Le temps passant vite, et notre mémoire effaçant encore plus vite l’ardoise de nos souvenirs, ce service qui était obligatoire pour tous jeune majeur nous semblerait aujourd’hui incongru s’il était réhabilité
Il fallait interrompre ses études, son travail ou son chômage pour partir faire quelques semaines de “classes” et quelques mois de caserne.
Mais il fallait PARTIR ! Il fallait quitter ses parents, quitter ses potes, quitter son quartier, quitter sa tantine et souvent à La Réunion quitter son île.
L’armée vous prenait un an de votre vie, mais vous apprenait en échange à marcher au pas, à obéir, à défendre la patrie, à vous lever tôt au son du clairon et à vous coucher tard dans l’odorante intimité des chambrées.
En bref, on s’emmerdait ferme sur le moment, puis on regrettait après ce “bon temps”, par nostalgie de la jeunesse qui vous file entre les doigts.
Ces quelques mois de pénitence avaient cependant une vertu cachée : CELLE DE L’INITIATION.
Le principe initiatique est le fait de passer d’un état à un autre, en visant un changement positif, un état supérieur. Le petit Larousse donne la définition anthropologique suivante : « Cérémonie permettant aux individus d’accéder à un nouveau statut (lié à une classe d’âge, à un métier...) qui leur confère une pleine appartenance à la société. Les rites d’initiation contribuent à assurer la pérennité de la société ».
De très nombreuses civilisations, on eut et a encore ces RITES DE PASSAGE qui marquent l’entrée de l’adolescent dans l’âge adulte. La période militaire agissait comme telle, qu’on le veuille ou pas. On en revenait changé, enrichi de l’expérience de la vie en groupe, conscient des obligations que génère la vie en société, sensibilisé à la nécessaire citoyenneté collective.

Il serait intéressant au travers d’une étude sociologique de mesurer les impacts comportementaux qui ont découlé de la suppression de cette période obligatoire (il serait tout aussi rigolo de chiffrer cette forme de continuité territoriale). Ca faisait quand même plusieurs centaines de billets d’avion par an...).
La famille et l’école se désengagent peu à peu de cette part éducative.
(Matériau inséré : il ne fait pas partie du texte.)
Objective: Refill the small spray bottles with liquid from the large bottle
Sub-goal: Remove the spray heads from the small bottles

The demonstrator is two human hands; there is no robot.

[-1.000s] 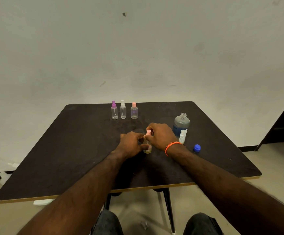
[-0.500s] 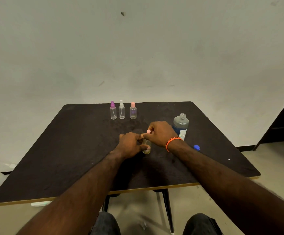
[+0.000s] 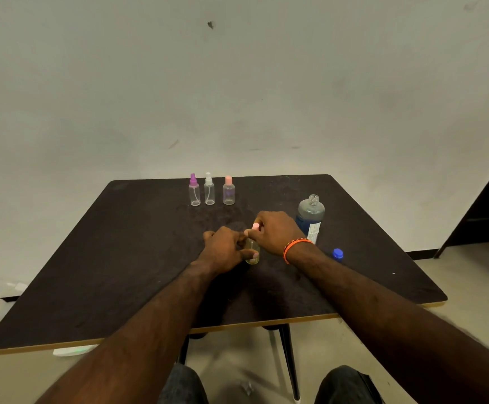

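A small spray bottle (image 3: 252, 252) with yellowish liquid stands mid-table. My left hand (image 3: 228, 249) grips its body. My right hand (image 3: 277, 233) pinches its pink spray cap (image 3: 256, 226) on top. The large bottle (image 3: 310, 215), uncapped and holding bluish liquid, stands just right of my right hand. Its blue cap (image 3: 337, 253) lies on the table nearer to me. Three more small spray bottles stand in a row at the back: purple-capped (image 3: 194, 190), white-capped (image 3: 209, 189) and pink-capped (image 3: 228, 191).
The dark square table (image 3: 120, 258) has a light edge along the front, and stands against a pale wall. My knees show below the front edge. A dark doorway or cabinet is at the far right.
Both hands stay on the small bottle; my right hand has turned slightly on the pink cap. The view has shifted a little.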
A l’heure où nous serons amenés à être de plus en plus nombreux sur notre île, et donc à développer un système de socialisation plus aigu, PEUT-ÊTRE NOUS FAUT-IL CHERCHER DANS NOS TRADITIONS DES SOLUTIONS CONTEMPORAINES ?
Je ne veux pas faire mon vieux con (d’ailleurs, je n’ai pas fait l’armée, j’étais planqué comme VAT), mais il me semble important qu’on ait le courage de se poser la question et de réfléchir, sans préjugés ni sectarisme, à une nouvelle offre initiatique ancrée dans les turbulences de ce siècle, à même d’éveiller les consciences de nos futurs adultes.
Ne fermons pas la porte aux bonnes idées et n’ayons pas peur d’envisager un NOUVEAU SERVICE CITOYEN.
Pour une majorité de jeunes aujourd’hui, les rites de passages sont l’obtention du Bac ou du permis de conduire, voir même quelques mois de prison pour une petite minorité.
Pendant une période donnée, aller par exemple aider son voisin de palier ou un malgache dans la brousse ne me semble pas être une idée d’ultra conservateur mais simplement de la générosité humaine bien comprise.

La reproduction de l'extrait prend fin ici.